JP2010013365A - Method for producing propylene - Google Patents

Abstract

<P>PROBLEM TO BE SOLVED: To provide a new method for producing propylene. <P>SOLUTION: This method for producing propylene is provided by making ethylene in contact with a catalyst obtained by containing at least one element selected from the group consisting of nickel, titanium, vanadium, chromium, zirconium, niobium, molybdenum, ruthenium, rhodium, palladium, tantalum, tungsten, rhenium, osmium, iridium and platinum in an irregular mesoporous material, amorphous silica or zeolite. <P>COPYRIGHT: (C)2010,JPO&INPIT

Description

  The present invention relates to a method for producing propylene. More specifically, the present invention relates to a production method for producing propylene using ethylene or ethylene and n-butene as raw materials.
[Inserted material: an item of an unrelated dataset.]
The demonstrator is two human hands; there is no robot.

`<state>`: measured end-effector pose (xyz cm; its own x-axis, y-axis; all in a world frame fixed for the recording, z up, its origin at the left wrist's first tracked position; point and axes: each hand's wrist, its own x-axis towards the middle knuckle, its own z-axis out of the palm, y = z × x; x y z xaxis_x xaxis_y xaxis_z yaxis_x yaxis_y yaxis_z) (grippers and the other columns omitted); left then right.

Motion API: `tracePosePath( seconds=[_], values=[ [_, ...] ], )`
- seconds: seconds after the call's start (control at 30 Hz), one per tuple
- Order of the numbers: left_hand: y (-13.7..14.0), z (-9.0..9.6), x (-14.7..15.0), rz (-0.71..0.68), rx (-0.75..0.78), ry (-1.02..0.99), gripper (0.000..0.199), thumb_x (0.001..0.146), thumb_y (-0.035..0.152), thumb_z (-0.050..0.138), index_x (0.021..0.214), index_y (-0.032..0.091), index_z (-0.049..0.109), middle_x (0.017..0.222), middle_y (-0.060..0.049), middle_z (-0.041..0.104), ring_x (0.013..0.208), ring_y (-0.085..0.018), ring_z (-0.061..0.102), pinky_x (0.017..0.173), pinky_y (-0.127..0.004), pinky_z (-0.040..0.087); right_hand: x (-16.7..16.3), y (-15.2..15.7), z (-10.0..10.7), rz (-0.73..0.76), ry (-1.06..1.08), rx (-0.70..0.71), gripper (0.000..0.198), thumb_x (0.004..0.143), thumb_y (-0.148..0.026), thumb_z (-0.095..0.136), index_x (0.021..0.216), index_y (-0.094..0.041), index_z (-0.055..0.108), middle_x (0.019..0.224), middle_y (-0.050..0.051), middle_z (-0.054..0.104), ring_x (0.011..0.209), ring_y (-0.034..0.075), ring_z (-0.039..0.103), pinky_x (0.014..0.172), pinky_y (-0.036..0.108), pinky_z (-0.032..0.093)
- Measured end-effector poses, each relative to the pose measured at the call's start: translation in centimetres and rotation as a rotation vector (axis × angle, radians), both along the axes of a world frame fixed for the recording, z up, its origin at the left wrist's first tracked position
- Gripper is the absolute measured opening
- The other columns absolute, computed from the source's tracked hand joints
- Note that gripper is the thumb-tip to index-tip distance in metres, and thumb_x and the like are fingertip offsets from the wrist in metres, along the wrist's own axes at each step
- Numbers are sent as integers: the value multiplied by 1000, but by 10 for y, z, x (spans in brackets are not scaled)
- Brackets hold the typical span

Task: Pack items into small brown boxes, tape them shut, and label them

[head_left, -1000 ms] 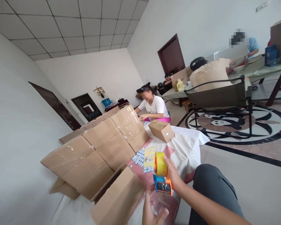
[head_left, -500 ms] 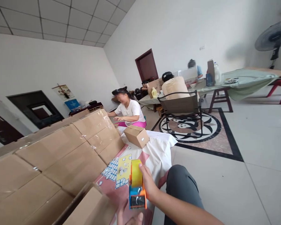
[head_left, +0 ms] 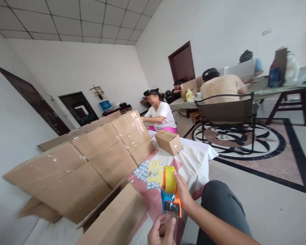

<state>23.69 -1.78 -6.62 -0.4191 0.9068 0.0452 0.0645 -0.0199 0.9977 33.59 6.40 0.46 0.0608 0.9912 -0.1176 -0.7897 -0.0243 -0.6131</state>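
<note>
My right hand (head_left: 185, 194) is wrapped round a tape dispenser (head_left: 171, 204) with an orange and blue body and a yellow roll of packing tape (head_left: 170, 179). Just below the dispenser's cutting edge, my left hand (head_left: 162, 231) has thumb and fingers pinched together, apparently on the free end of the tape; a faint see-through strip shows beside it. Left of my hands lies a long cardboard box (head_left: 119, 217) with a flap standing up. Under the dispenser spreads a cloth (head_left: 153, 200) with pink and white shapes, bearing a yellow sheet and several small blue-edged labels (head_left: 142, 171).
Stacked cardboard boxes (head_left: 91, 160) form a wall on the left. A small closed box (head_left: 169, 142) rests on the cloth's far end. Beyond it sits a co-worker (head_left: 160, 114) in a white top. Other people sit at a table behind a folding chair (head_left: 224, 110).
My view has swung left, so everything sits further right. My left hand has gone from spread fingers to a pinch below the dispenser. The co-worker's arms have shifted towards the boxes.
</note>
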Motion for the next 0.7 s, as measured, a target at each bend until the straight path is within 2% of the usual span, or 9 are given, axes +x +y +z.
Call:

Conventionally, as a method for selectively producing propylene, for example, a method of producing a mixture of ethylene and n-butene using a molybdenum oxide catalyst or a tungsten oxide catalyst supported on silica is known (Patent Document). 1).
US Pat. No. 4,754,098

  However, when propylene is produced by the conventional production method described above, two types of olefins, ethylene and n-butene, are required as raw materials. Therefore, in the complex where it is difficult to obtain one of the raw materials, it was difficult to synthesize propylene. Furthermore, in this reaction, since water becomes a catalyst poison, it is necessary to highly remove water from the reaction system.

  Under such circumstances, there has been a strong demand for the development of a method for producing propylene from ethylene alone using a new catalyst.

  Then, this invention is made | formed in view of said problem, The objective is to provide the manufacturing method of the novel propylene which manufactures propylene from ethylene.

  Another object is to provide a novel method for producing propylene, which produces propylene from a mixture of ethylene and n-butene.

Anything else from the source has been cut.